Thursday, October 3, 2013

Oct 1st, Water Truck Day: Lucy Gray


Water truck day. 3 stops. At the first stop I was so afraid when I was in the “tap tap” (our truck). But As soon as I stepped off the truck, I felt fine. Kids; all ages, tiny toddlers, babies, older kiddos just swarmed us. They are desperate for you to hold them and just touch them.

I've never felt the feeling of such desperation from a child. The moment was overwhelming. You can't hold enough kids I was holding two at time as much as possible. The water is flowing from the truck and the women and kids are lined up with buckets. They are so desperate for clean water. The kids carry the buckets back to their "home" which consists of a couple pieces of tin and stacked garbage. At each stop, a child would "choose" me to love them, can you believe that? They cling to you and climb you, they want love so badly. I can't imagine needing love or touch so desperately that you will cling to a complete stranger. 

Most of the kids are suffering from extreme malnourishment. Their bellies are bloated and eyes are yellow. I was told the kids with orange hair are dying. So my heart would sink when I saw a little with a head of orange hair. The tiniest toddlers, wander the streets naked or with the filthiest, tattered clothes, nobody watches them, nobody holds them, there is a sadness in their eyes I have never seen. I don't think I can ever explain how I felt. I feel like I'm in the twilight zone. 

We walked throughout the streets while we waited for the water truck to be refilled and the kids all followed us.

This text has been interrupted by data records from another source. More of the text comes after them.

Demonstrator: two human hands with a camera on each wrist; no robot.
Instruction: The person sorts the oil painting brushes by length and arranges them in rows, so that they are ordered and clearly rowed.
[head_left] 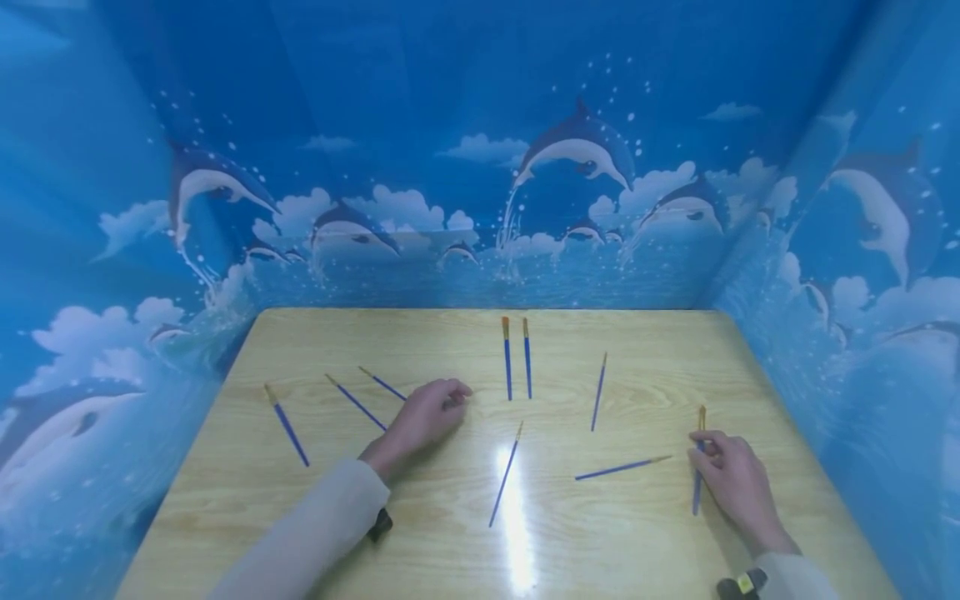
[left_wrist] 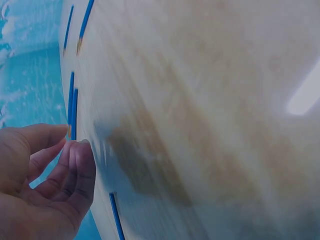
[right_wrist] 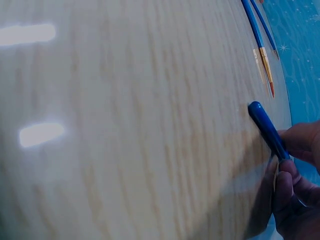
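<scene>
In the head view my right hand (head_left: 735, 479) pinches a blue paintbrush (head_left: 697, 496) near the right side of the table, its bristle end pointing away from me. The right wrist view shows the thumb and fingers around the blue handle (right_wrist: 267, 127), whose rounded end sticks out. My left hand (head_left: 431, 412) hovers left of the middle with loosely bent fingers and nothing between them. It partly covers the handle ends of two thin paintbrushes, one nearer (head_left: 354, 400) and one farther (head_left: 381, 382). A slim paintbrush (head_left: 506, 475) lies to the right of the left hand.
Two paintbrushes, one flat-tipped (head_left: 507, 367) and one narrower (head_left: 528, 367), lie side by side at the back. A wider paintbrush (head_left: 291, 433) lies far left. Right of centre are an upright-lying thin brush (head_left: 599, 392) and a sideways one (head_left: 618, 470). Dolphin-printed sheeting (head_left: 420, 275) encloses the wooden table (head_left: 420, 550).
</scene>
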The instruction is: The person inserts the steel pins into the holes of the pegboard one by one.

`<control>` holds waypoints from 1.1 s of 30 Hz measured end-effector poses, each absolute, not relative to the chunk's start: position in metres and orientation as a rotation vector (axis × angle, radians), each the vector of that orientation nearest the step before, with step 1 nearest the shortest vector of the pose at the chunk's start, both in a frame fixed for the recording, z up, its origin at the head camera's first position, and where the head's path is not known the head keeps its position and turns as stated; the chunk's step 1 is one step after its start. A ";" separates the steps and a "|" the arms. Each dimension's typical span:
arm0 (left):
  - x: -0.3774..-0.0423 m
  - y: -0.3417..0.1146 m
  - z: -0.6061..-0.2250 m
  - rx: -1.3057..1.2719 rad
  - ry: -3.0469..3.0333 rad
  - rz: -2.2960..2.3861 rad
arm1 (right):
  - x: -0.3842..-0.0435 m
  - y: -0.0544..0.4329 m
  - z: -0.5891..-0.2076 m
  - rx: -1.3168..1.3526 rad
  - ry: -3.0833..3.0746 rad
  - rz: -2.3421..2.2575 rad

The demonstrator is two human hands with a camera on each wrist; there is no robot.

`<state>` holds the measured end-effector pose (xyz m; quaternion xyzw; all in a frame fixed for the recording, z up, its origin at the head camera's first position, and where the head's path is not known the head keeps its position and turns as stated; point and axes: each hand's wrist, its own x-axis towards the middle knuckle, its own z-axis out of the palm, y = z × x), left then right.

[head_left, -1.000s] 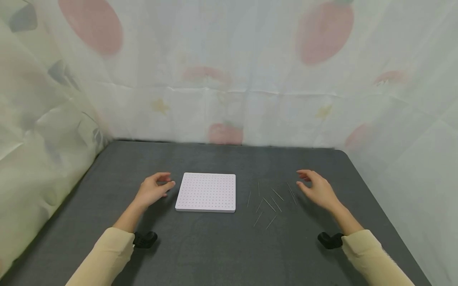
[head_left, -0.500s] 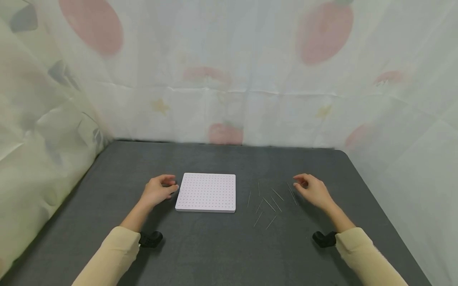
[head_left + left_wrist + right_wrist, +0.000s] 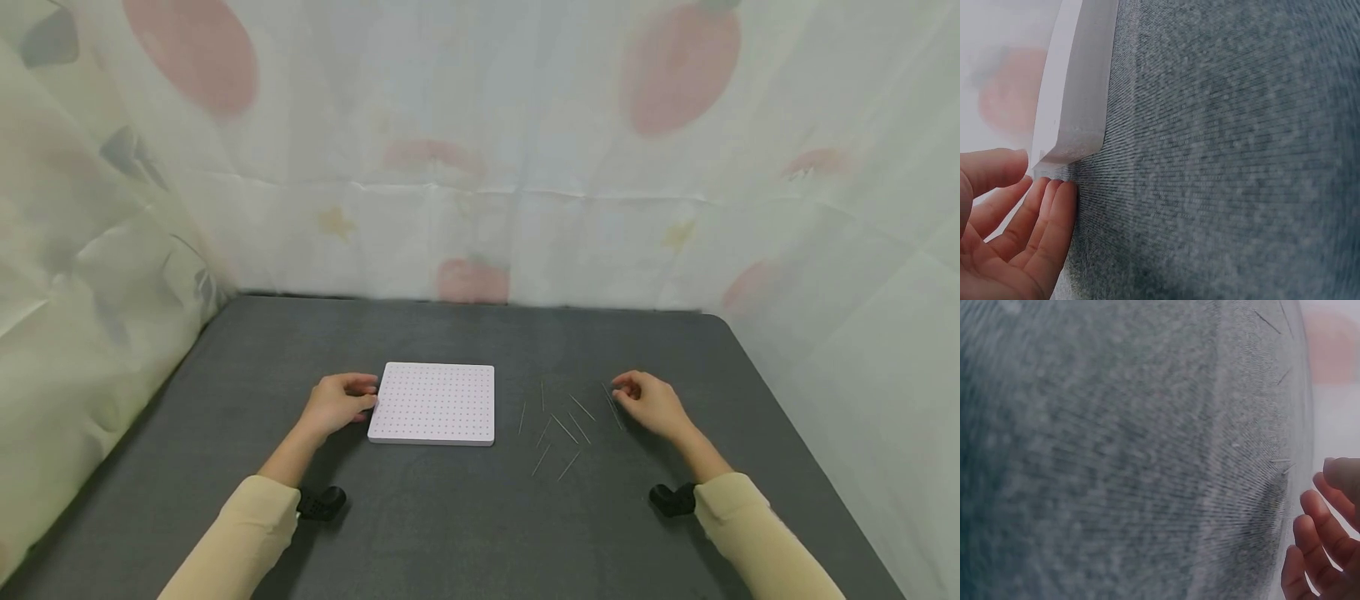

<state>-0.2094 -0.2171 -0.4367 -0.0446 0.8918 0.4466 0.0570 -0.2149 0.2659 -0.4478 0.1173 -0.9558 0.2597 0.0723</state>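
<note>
A white flat board with rows of small holes lies on the dark grey table. At its left edge is my left hand, fingers loosely bent. In the left wrist view the fingers and thumb of this hand come up to the board's corner, gripping nothing; whether a fingertip touches it I cannot tell. To the right of the board lie several thin metal needles. Just right of the rightmost needles my right hand hovers with relaxed, bent fingers. Its fingers hold nothing in the right wrist view.
The grey table has a rounded far right corner. Behind it hangs a pale printed curtain, and another curtain bulges along the left side. Black wrist cameras sit under both cuffs.
My left hand has moved right, up to the board's left edge. My right hand has moved slightly left and down toward the rightmost needles. Board and needles have stayed put.
</note>
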 end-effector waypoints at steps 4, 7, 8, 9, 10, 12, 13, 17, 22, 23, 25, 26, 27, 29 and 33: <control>-0.209 -0.216 -0.437 -0.127 2.693 1.355 | -0.215 0.265 -0.449 0.366 -2.873 0.782; -0.209 -0.214 -0.437 -0.129 2.671 1.376 | -0.214 0.263 -0.449 0.369 -2.886 0.792; -0.208 -0.214 -0.437 -0.128 2.665 1.383 | -0.214 0.263 -0.449 0.365 -2.890 0.792; -0.208 -0.214 -0.437 -0.122 2.659 1.389 | -0.214 0.263 -0.449 0.364 -2.895 0.792; -0.208 -0.213 -0.438 -0.116 2.657 1.393 | -0.214 0.263 -0.449 0.362 -2.901 0.793; -0.209 -0.213 -0.438 -0.130 2.648 1.401 | -0.214 0.263 -0.450 0.355 -2.908 0.793; -0.209 -0.213 -0.438 -0.133 2.646 1.403 | -0.215 0.263 -0.450 0.350 -2.911 0.792; -0.209 -0.213 -0.440 -0.144 2.641 1.413 | -0.216 0.264 -0.452 0.344 -2.909 0.780; -0.208 -0.212 -0.442 -0.138 2.633 1.430 | -0.217 0.264 -0.453 0.333 -2.920 0.756; -0.209 -0.212 -0.442 -0.141 2.631 1.431 | -0.218 0.263 -0.453 0.330 -2.923 0.752; -0.209 -0.212 -0.442 -0.145 2.629 1.432 | -0.218 0.263 -0.453 0.326 -2.929 0.747; -0.209 -0.212 -0.442 -0.149 2.631 1.432 | -0.218 0.263 -0.453 0.324 -2.931 0.744; -0.209 -0.212 -0.442 -0.151 2.632 1.430 | -0.219 0.263 -0.453 0.323 -2.934 0.745; -0.209 -0.212 -0.442 -0.156 2.634 1.429 | -0.219 0.262 -0.453 0.321 -2.937 0.740; -0.209 -0.211 -0.442 -0.162 2.639 1.422 | -0.221 0.261 -0.453 0.323 -2.944 0.736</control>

We walked through some of the worst areas; trash, filth, pigs, goats, chickens, broken glass, feces, rotting food, you name it...we stopped in a small clearing and all got in a circle.

Wilson, one of our Healing Haiti staff translators, started singing and all the kids started singing "God is so good", they were all smiling and singing and dancing, almost like they forgot for a second what their reality is. My heart almost stopped. The memory of the kid’s faces is burned in my brain.

Wednesday, October 2, 2013

Healing Haiti "Crazy Eights" Day 3 - Church, Gertrude's & General Hospital


Today we went to church early in the morning, then to Gertrude’s orphanage for special needs, and finally spent the afternoon at General Hospital in downtown Port-au-Prince.

Church was amazing. The building/nice warehouse they have for church is much nicer than the tent they used to have (so I’ve heard). There was an elderly woman that saw a couple of our team members she recognized and squeezed her way through every row to hug every member of our team.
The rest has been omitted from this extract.